Stream XML File Reader

The Documentation Portal provides guides on all options for components on the Digibee Integration Platform. This article covers Stream XML File Reader.

PreviousStream Parquet File ReaderNextXML Schema Validator

Last updated 3 months ago

Was this helpful?

Stream XML File Reader performs the reading of a local XML file and, based on the configuration of a desired node and context fields, delivers a XML structure and context properties for each node found and triggers subpipelines to process each message. The component should be used for large files when parts of the whole need to be read efficiently.

Parameters

Take a look at the configuration parameters of the component. Parameters supported by are marked with (DB).

Parameter
Description
Default value
Data type

File name (DB)

File name or full file path (i.e. tmp/processed/file.txt) of the local XML file.

data.xml

String

Charset

Name of the character code for the file reading.

UTF-8

String

Node Path

Path of the desired node to stream from the XML file (e.g.: //root/level1/level2/desirednode).

N/A

String

Context Paths

Define tag paths that represent fields adding context to the desired node (e.g.: //root/node1/code,//root/node2/description).

N/A

String

Ignore Paths

Define paths that will be ignored and not returned into the desired node (e.g.: //root/node1/email,//root/node2/city).

N/A

String

Ignore Nested Child Nodes

If active, nested child nodes (nodes not direct children of the desired node) will be ignored. In this case, the node at the same level as the desired node will be returned, but nodes below it will be ignored.

N/A

Boolean

Element Identifier

Attribute that will be sent in case of errors.

N/A

String

Parallel Execution Of Each Iteration

Occurs in parallel with loop execution.

N/A

Boolean

Fail On Error

When active, this parameter suspends pipeline execution in the case of a severe occurrence in the iteration structure, preventing its completion. The activation of the "Fail On Error" parameter is not related to errors occurring in components used to construct subpipelines (onProcess and onException).

N/A

Boolean

Remove whitespaces

If the option is active, whitespaces at the beginning/end of all XML character values are removed.

N/A

Boolean

Coalesce

If the option is active, XML character values are read as single strings.

N/A

Boolean

Recommended use for Remove whitespaces and Coalesce

Be careful not to compromise the integrity of the data when activating the Remove whitespaces option. When streaming files within large character values, the component processes these values during many steps before consolidating them in a single value, and whitespaces removal is applied during each of these steps.

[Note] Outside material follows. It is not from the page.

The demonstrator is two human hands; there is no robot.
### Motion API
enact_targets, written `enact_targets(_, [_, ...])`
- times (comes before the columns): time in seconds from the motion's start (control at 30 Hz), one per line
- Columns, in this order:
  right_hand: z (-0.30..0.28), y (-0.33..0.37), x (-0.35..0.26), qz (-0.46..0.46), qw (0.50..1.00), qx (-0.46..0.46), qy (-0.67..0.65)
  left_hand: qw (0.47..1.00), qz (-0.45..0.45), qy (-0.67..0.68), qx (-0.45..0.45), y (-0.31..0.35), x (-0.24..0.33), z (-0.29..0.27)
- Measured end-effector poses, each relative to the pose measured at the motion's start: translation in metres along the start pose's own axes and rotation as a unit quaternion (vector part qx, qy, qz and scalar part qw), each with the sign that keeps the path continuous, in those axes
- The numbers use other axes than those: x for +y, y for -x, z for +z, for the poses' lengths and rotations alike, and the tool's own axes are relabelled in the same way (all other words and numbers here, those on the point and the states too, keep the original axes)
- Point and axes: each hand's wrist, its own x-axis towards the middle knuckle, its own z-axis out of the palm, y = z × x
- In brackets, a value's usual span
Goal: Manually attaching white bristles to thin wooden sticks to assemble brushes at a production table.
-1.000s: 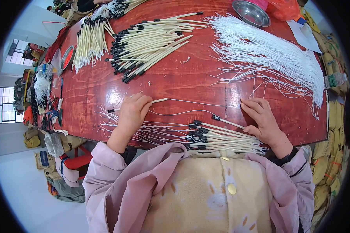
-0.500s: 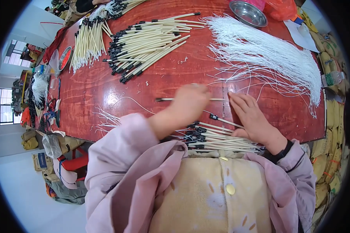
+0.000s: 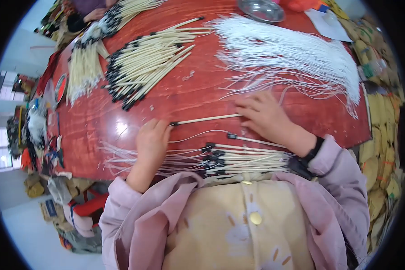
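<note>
Head view: we pinch a thin cream stick (image 3: 207, 119) between both hands, its long axis running nine to three, black cap at nine. Our left hand (image 3: 150, 141) touches the cap; our right hand (image 3: 265, 117) presses the pale end on the glossy red table (image 3: 99, 121).

Pale pink long sleeves, loose and wrinkled, cream-yellow front garment with faint small prints, round golden buttons down the middle, black band on the right wrist, bare hands
</note>
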Motion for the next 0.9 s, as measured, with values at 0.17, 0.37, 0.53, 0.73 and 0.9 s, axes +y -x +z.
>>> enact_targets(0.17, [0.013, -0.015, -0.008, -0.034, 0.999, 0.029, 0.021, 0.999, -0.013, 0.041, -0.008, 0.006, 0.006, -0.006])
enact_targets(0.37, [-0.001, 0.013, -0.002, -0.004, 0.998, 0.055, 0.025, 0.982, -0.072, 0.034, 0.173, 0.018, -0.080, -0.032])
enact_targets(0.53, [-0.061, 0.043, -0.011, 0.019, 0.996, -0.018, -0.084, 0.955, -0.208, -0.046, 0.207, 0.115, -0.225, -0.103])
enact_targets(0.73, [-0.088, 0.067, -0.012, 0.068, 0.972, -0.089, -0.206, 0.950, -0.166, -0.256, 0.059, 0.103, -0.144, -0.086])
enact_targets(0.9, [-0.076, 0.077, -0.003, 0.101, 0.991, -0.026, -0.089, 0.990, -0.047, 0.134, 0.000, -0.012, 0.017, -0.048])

One way to safely use Remove whitespaces is to combine it with the Coalesce option. This ensures that the character values inside XML tags will be read at once, without breaking in several parts at first. However, keep in mind that when the Coalesce parameter is enabled, it may demand more pipeline resources when reading huge chunks of data at once.

Messages flow

Input

No specific input message is expected, but the existence of a XML file in the pipeline local directory and the filling of the File Name and Node Path fields for the file processing.

Output

{
"total": 0,
"success": 0,
"failed": 0
}
  • total: total number of processed lines.

  • success: total number of successfully processed lines.

  • failed: total number of lines whose process failed.

Important: when the lines are correctly processed, their respective subpipelines return { "success": true } for each of them.

The component throws an exception if File Name doesn’t exist or can’t be read.

The file manipulation inside a pipeline occurs in a protected way. All the files can be accessed with a temporary directory only, where each pipeline key gives access to its own files set.

Stream XML File Reader makes batch processing, which means processing the data continuously and in a controlled manner in smaller batches.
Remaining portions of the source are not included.